What is needed: Print the data exactly as written, line for line, and leave its pictures behind.

Data segment:
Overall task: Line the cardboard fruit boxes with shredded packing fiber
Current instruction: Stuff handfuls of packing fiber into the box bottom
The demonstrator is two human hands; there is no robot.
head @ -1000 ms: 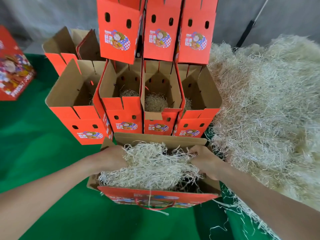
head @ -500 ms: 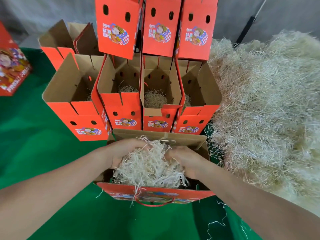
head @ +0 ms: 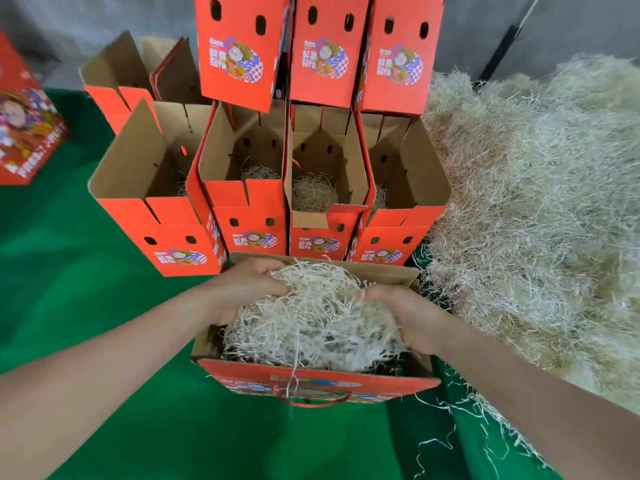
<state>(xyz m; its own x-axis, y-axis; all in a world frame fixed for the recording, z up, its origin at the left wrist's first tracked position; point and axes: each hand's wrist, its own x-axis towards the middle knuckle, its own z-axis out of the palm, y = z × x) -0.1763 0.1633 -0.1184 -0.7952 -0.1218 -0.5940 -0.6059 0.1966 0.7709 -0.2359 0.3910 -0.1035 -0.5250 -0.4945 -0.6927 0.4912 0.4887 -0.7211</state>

Task answer:
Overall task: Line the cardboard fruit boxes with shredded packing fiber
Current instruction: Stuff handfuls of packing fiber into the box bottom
The demonstrator is two human hands; there is no robot.
head @ -1000 ms: 
head @ -500 ms: 
head @ +0 ms: 
<state>(xyz m; its own x-axis, y-axis; all in a world frame fixed for the recording, z up, its origin at the left wrist's first tracked position; point and axes: each hand's wrist, its own x-axis towards the middle knuckle, its own z-axis out of the palm, y = z × x) -0.1763 0.1633 -0.1184 -0.7952 -0.1218 -0.5940 -0.6059 0.1966 0.7709 -0.2359 0.3910 -0.1035 -0.5250 -0.4945 -0.6927 0.4912 0.4887 -0.7211</state>

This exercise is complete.